═════ Supplied material ═════

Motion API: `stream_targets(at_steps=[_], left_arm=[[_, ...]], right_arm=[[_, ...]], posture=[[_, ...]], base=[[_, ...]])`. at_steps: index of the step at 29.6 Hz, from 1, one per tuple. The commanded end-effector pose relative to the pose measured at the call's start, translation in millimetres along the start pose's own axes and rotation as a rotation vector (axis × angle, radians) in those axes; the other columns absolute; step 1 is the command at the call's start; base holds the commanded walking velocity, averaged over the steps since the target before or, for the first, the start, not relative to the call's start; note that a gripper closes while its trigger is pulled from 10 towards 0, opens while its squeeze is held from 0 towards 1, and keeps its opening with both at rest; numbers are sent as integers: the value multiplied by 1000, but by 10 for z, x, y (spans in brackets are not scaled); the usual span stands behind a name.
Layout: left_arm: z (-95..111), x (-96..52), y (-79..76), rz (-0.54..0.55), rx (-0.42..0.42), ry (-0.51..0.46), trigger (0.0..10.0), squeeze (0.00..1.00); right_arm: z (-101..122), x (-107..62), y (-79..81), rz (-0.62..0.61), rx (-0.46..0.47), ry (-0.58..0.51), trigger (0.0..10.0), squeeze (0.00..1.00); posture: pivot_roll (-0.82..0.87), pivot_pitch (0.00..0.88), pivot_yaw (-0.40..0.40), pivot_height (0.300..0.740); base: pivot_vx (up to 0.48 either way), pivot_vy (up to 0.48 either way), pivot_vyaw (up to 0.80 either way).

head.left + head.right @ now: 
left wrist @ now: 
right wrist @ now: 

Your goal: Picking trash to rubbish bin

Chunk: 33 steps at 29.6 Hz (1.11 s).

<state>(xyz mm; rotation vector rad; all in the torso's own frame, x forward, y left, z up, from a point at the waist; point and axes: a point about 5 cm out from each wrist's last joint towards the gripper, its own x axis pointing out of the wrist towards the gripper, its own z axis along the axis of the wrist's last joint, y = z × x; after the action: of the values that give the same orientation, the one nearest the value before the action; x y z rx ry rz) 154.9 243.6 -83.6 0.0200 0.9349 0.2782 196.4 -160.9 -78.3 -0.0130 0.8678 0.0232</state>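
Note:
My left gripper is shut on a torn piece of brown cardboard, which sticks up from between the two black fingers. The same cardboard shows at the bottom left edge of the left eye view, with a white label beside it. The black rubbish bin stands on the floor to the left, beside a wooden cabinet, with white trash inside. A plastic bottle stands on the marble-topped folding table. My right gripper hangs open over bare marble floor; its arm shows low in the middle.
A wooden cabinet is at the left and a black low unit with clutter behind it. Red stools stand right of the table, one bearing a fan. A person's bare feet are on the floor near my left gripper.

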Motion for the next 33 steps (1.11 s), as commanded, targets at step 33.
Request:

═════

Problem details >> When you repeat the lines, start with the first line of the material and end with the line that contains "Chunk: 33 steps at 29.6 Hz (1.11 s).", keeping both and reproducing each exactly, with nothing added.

Written solution >>
Motion API: `stream_targets(at_steps=[_], left_arm=[[_, ...]], right_arm=[[_, ...]], posture=[[_, ...]], base=[[_, ...]])`. at_steps: index of the step at 29.6 Hz, from 1, one per tuple. The commanded end-effector pose relative to the pose measured at the call's start, translation in millimetres along the start pose's own axes and rotation as a rotation vector (axis × angle, radians) in those axes; the other columns absolute; step 1 is the command at the call's start; base holds the commanded walking velocity, averaged over the steps since the target before or, for the first, the start, not relative to the call's start; note that a gripper closes while its trigger is pulled from 10 towards 0, opens while its squeeze is held from 0 towards 1, and keeps its opening with both at rest; numbers are sent as integers: the value multiplied by 1000, but by 10 for z, x, y (spans in brackets are not scaled); the usual span stands behind a name.
Layout: left_arm: z (-95..111), x (-96..52), y (-79..76), rz (-0.54..0.55), rx (-0.42..0.42), ry (-0.51..0.46), trigger (0.0..10.0), squeeze (0.00..1.00); right_arm: z (-101..122), x (-107..62), y (-79..81), rz (-0.62..0.61), rx (-0.46..0.47), ry (-0.58..0.51), trigger (0.0..10.0), squeeze (0.00..1.00); posture: pivot_roll (-0.82..0.87), pivot_pitch (0.00..0.88), pivot_yaw (-0.40..0.40), pivot_height (0.300..0.740); base: pivot_vx (up to 0.48 either way), pivot_vy (up to 0.48 either way), pivot_vyaw (up to 0.80 either way).

head.left + head.right @ now: 
left wrist @ now: 
right wrist @ now: 

Your goal: Picking trash to rubbish bin

Chunk: 33 steps at 29.6 Hz (1.11 s).

With this, the answer is complete.